Singapore’s first driver-less car had its first traffic accident

Singapore’s first driver-less car had its first traffic accident

World’s first self-driving taxis that started in Singapore on 25 August, has had its first accident on 18 October.

A netizen, Michael Chong Kwan Chew posted a photo, that he took after the accident, on the page of Singapore Taxi Driver Facebook.

A driver-less taxi operated by nuTonomy was shown on the photo to have collided with a lorry although the detail of the accident is not clearly revealed.

photo: Singapore Taxi Driver Facebook
photo: Singapore Taxi Driver Facebook

Mr Chong commented that he was not sure who’s wrong but it seems that the driverless car took the lane of the lorry.

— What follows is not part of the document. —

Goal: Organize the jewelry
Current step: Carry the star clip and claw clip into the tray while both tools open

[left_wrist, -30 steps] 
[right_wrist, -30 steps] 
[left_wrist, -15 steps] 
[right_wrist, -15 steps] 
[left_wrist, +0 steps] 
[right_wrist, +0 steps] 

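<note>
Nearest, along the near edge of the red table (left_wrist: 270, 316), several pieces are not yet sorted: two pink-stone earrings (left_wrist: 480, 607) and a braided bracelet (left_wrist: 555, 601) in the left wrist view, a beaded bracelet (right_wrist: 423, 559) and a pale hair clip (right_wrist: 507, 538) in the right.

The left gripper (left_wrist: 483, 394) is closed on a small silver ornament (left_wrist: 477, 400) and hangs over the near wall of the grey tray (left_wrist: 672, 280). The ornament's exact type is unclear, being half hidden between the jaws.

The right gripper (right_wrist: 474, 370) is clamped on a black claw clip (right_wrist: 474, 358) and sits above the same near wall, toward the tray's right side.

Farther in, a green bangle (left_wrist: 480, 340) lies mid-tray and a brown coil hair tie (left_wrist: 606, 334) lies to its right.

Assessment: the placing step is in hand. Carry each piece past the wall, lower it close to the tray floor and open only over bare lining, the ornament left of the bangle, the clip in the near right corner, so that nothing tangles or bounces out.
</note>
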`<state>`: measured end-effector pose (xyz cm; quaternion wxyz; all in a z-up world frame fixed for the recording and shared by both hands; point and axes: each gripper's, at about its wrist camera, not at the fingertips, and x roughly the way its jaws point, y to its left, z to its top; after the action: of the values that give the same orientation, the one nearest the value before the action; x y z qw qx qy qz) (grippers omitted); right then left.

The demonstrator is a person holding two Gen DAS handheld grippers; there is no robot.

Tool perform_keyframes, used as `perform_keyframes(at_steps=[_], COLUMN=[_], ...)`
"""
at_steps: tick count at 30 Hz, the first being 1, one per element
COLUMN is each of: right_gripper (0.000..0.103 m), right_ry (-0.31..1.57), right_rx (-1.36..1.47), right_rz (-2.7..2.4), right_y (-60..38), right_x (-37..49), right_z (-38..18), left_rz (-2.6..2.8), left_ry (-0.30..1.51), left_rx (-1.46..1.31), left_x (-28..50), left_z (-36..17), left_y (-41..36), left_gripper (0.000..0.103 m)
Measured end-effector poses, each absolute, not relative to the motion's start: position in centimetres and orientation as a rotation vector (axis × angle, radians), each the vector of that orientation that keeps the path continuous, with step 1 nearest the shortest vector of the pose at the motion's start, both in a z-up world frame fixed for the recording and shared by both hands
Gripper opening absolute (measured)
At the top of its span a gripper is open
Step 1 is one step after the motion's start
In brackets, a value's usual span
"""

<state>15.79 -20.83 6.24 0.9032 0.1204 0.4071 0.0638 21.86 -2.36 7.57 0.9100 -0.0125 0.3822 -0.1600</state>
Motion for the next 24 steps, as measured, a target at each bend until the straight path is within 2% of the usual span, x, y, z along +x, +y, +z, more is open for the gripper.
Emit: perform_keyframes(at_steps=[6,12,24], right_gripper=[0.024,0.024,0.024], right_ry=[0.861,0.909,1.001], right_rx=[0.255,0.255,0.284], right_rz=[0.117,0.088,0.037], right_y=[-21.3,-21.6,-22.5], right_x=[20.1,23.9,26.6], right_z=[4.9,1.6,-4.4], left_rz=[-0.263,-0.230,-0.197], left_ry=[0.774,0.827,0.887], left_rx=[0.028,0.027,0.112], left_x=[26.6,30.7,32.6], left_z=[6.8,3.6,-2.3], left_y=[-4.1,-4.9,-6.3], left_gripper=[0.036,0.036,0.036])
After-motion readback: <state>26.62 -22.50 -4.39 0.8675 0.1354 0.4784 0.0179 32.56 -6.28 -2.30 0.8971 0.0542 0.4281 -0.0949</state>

The right bumper of the taxi was damaged and the side of the lorry was dented.

michaelchong-comment

This incident happened while the self-driving taxi is undergoing its trial-program which is less than two-months old.

Since August 2016, the Land Transport Authority (LTA) has designated one-north as the first Autonomous Vehicle (AV) test-bed in Singapore, where interested applicants can test out their vehicles’ navigation control on public roads.

The self-driving taxi trial-program is the start of the Government’s vision of a car-lite future, where existing public transport will be complemented by a new system of shared mobility-on-demand services powered by fleets of self-driving vehicles (SDVs).

To a parliamentary questions asked by Dr Lim Wee Kiak on July this year, about plans to incorporate a wider use of automated vehicle systems into our transport system, the Minister for Transport Khaw Boon Wan replied that the ministry is planning for fleets of self-driving pods to provide on-demand, point-to-point mobility services for first-and-last-mile travel in the neighbourhood, and will be trialing them in Sentosa and One-North for a start.

The government vision for the automated vehicles is not a recent plan. In June 2013 the Straits Times reported that Mr Khaw Boon Wan had stated, driver-less cars will soon become the reality in cities, and possibly as soon as in the next 10 years, as posted in Straits Times Facebook.

To this, a commenter, L Hua Sheng, wrote: “I am glad that the Government is looking forward with regards with concepts of autonomous vehicles. However having worked on smart transportation systems, I regret to say that in my humble opinion, Singapore do not have the technological infrastructure to support a fully autonomous driver’s network in the near future.

Although we have adopted smart transportation system, the system does not encompass our transport network fully and there is still room for improvements. There is still much technology needed in the areas of data collection, inter-vehicular communication, data analysis and reliability of networks.

Given all these concerns, I would say that 10 years is an unrealistic estimate.
Nonetheless as a strong proponent of ITS, I am really happy if the Minister could do all in his power to accelerate developments these areas.”

Another netizen, Steve Boyce, commented: “Driverless cars may be developed in ten years but viability will be further off.

First there must be enough on the roads to warrant rolling out the infrastructure to support them – road side trackers etc as I doubt GPS alone will be sufficient.

Then it will still be some time before the current stock of cars will have been changed over. There are too many and costs of the new vehicles must be competitive for people to buy them – look at electric cars – the type available are expensive and don’t have the format to suit most families.”

But a study revealed that the self-driving car, that’s supposed to lead to a world without accidents, is achieving the exact opposite right now. The vehicles have plagued a crash rate double that of those with human drivers.

Bloomberg reported on December 2015, the driverless car’s accident rates are twice as high as for regular cars, according to a study by the University of Michigan’s Transportation Research Institute in Ann Arbor, Michigan.

The study found driverless vehicles have never been at fault, they’re usually hit from behind in slow-speed crashes by inattentive or aggressive humans unaccustomed to machine motorists which always follow the rules and proceed with caution.